Hawaii - James Michener [337]
They huddled together in the cold, dark night and Mun Ki said, "You must promise, Wu Chow's Auntie, that if you ever escape from here, you will be sure to send my real wife in China as much money as possible."
"I promise," Nyuk Tsin replied.
"And you must enter my boys' names in the village hall."
"I will do so."
"And when you send the news to the hall, you don't have to mention that you are a Hakka. It would embarrass my wife."
"I will not say anything to the letter-writer," Nyuk Tsin promised.
"And you must promise to bury me on the side of a hill."
"I shall, just as if we were in China."
"And you must promise to bring my sons to honor my grave."
"I shall do so," Nyuk Tsin agreed, and Mun Ki said, "When dawn comes we will die, Wu Chow's Auntie, and the promises you have made mean nothing, but I feel better." Through the long, rainy night they waited and when the gray, cold dawn arrived, Mun Ki the gambler said, "Let's wait for them no longer. Let's march out to meet them." And the two Chinese left the foul grass lean-to, each with a jagged, sharp piece of wood in his right hand.

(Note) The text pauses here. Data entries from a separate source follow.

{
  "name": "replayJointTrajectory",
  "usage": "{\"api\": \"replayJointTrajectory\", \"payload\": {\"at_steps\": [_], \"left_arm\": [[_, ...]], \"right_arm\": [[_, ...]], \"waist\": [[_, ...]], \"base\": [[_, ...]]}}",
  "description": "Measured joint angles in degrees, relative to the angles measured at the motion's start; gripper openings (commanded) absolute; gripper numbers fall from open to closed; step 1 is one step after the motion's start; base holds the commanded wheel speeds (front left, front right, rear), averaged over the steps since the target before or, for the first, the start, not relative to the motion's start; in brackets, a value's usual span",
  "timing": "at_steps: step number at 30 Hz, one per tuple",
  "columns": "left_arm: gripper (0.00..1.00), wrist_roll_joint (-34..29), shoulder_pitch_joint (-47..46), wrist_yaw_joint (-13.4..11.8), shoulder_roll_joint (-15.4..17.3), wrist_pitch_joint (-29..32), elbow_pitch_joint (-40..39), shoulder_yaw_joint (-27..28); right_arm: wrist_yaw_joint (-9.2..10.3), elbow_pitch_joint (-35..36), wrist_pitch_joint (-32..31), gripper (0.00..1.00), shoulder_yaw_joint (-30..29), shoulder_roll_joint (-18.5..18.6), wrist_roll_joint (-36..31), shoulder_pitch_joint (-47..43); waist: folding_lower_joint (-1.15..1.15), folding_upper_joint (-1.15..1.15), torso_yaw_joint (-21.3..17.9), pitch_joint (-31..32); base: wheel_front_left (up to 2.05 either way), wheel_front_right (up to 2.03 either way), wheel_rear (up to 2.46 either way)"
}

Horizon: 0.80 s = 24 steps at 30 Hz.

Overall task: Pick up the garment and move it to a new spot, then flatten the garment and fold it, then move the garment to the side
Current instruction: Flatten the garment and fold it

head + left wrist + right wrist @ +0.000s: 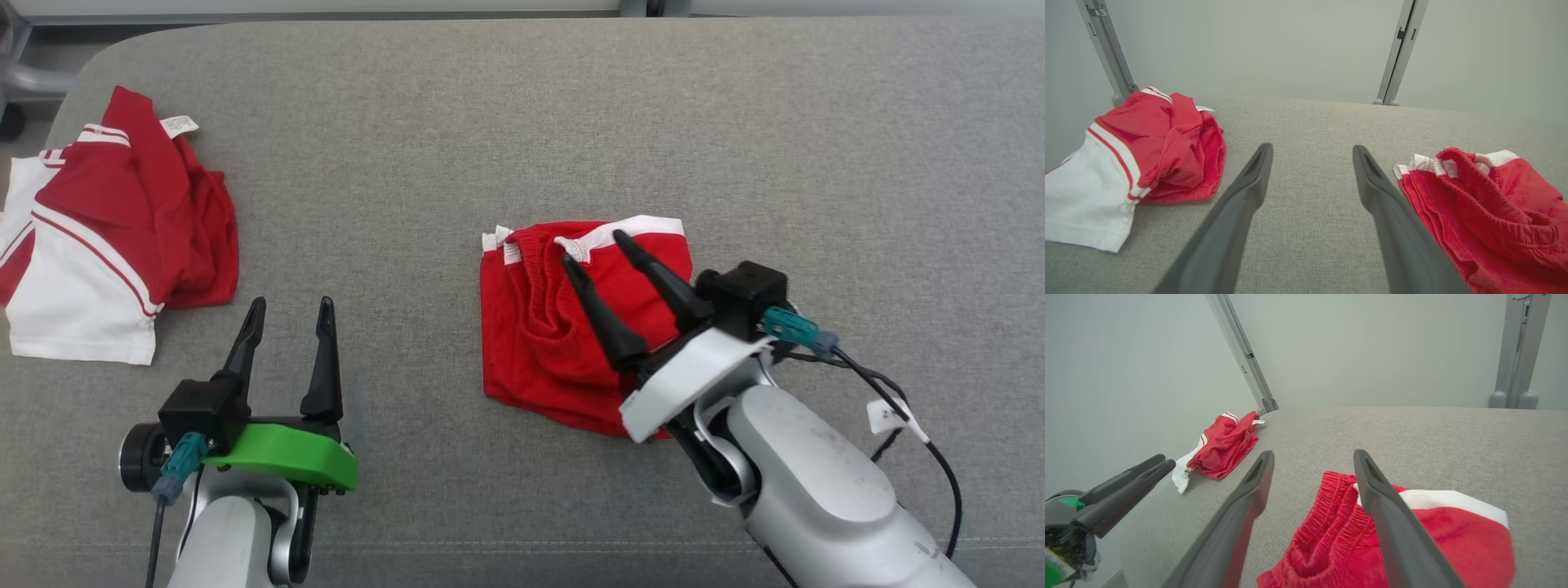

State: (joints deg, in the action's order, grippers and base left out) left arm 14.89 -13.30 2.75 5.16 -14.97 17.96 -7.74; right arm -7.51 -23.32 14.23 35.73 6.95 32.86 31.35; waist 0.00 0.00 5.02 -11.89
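Closest to the robot are the two arms. The left gripper [293, 301] sits well to the left of the red shorts [531, 327], fingers spread wide, nothing between them, just bare grey padded table [490, 122] under it. The right gripper [592, 247] is the one that matters: it comes in from the shorts' near-right corner and its fingers [593, 309] slant across the top of the fabric toward the far-left. They're spread apart too, not pinching anything. In the right wrist view the gathered waistband [1331, 522] runs up between the two fingers, with the white trim [1449, 500] off to the right. Can't tell if the tips brush the cloth or hang a bit above it.

The shorts look folded into a compact, roughly squarish bundle, so there's no real long axis. The waistband ridge runs away from the robot along the bundle's left half.

So probably what's left is shifting it aside, and the right arm is clearly the nearer one. It'd need to come down and close on the stacked layers.

Farther out, well left of the shorts, is a rumpled red-and-white garment [106, 237].
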Motion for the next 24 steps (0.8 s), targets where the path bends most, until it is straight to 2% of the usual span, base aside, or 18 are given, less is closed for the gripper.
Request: {"api": "replayJointTrajectory", "payload": {"at_steps": [8,11,17,24], "left_arm": [[1.00,-0.35,0.86,-0.35,0.79,-0.05,-0.92,0.96],[1.00,-0.43,1.15,-0.52,1.08,-0.05,-1.07,1.03],[1.00,-0.53,2.80,-0.71,1.41,0.03,-0.70,0.91],[1.00,-0.32,4.81,-1.35,2.05,1.16,-1.02,0.70]], "right_arm": [[0.00,7.16,0.78,1.00,-17.17,0.52,-10.98,-10.08],[0.00,8.59,0.81,1.00,-21.89,0.64,-14.26,-13.91],[0.00,9.00,0.59,1.00,-27.96,0.90,-17.30,-19.73],[0.00,9.02,-0.82,1.00,-30.03,0.79,-19.41,-23.23]], "waist": [[0.00,0.00,-1.75,1.14],[0.00,0.00,-2.18,1.70],[0.00,0.00,-2.80,3.42],[0.00,0.00,-3.45,5.87]], "base": [[0.00,0.00,0.00],[0.00,0.00,0.00],[0.00,0.00,0.00],[0.00,0.00,0.00]]}}
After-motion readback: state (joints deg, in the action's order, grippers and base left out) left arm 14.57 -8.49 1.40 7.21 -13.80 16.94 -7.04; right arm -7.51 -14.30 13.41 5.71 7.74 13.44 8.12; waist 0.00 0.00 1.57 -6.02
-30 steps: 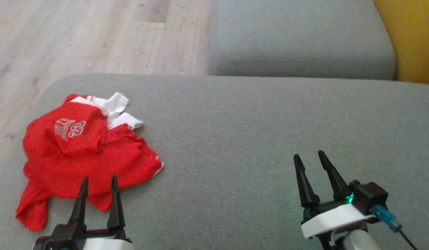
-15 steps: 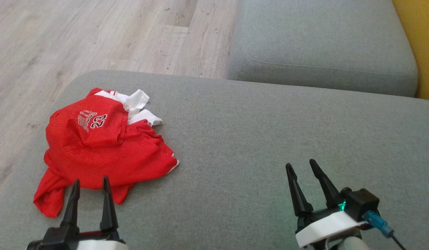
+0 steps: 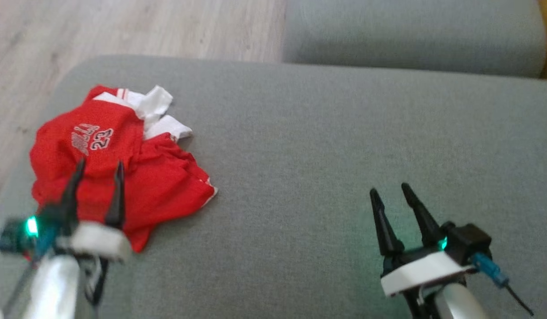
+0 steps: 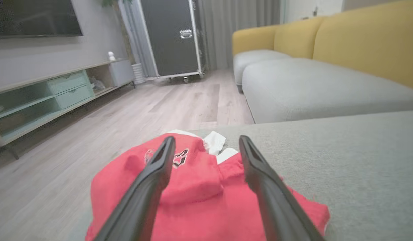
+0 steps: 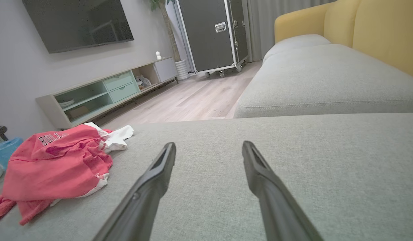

It was with horror that they saw, slumped in the rain-filled path, the dead body of Big Saul, for they knew that this doomed them to retaliation from the others of the gang, but as they cautiously approached the village, their sticks ready for the final fight, they saw with amazement that the Hawaiian lepers did not draw back in enmity, but moved forward in conciliation, and slowly the deadly sticks were lowered and at last the two Chinese stood surrounded by dying men and women who said, "You did a good thing." And one woman who had been sadly abused by Big Saul and his gang, but who had stubbornly refused to go insane, said quietly, "We are determined that Kalawao shall be a place of law."
The resurrection of this dreadful lazaretto, where for six years condemned human beings had been thrown upon the beach to die without a single incident of assistance from the society that had rejected them, dated from that morning when the determined woman whose spirit had not been broken by leprosy, or rape, or indignities such as few have known said solemnly, "Kalawao shall be a place of law."
A rude organization was evolved, consisting of people responsible for parceling out the food, a team to bring water into the village, and informal policemen who were to stop the aimless rape of unprotected women. Girls who arrived on the beach unattached were ordered to pick a man quickly, and to stay with him; and when a young wife argued: "But I am married, and I love my husband," older women told her sternly, "You have left the world. You are in a waiting station for hell. Pick a man. We warn you." So some women passed in turn from one dying man to another, but in an orderly fashion and not according to the rule of rape.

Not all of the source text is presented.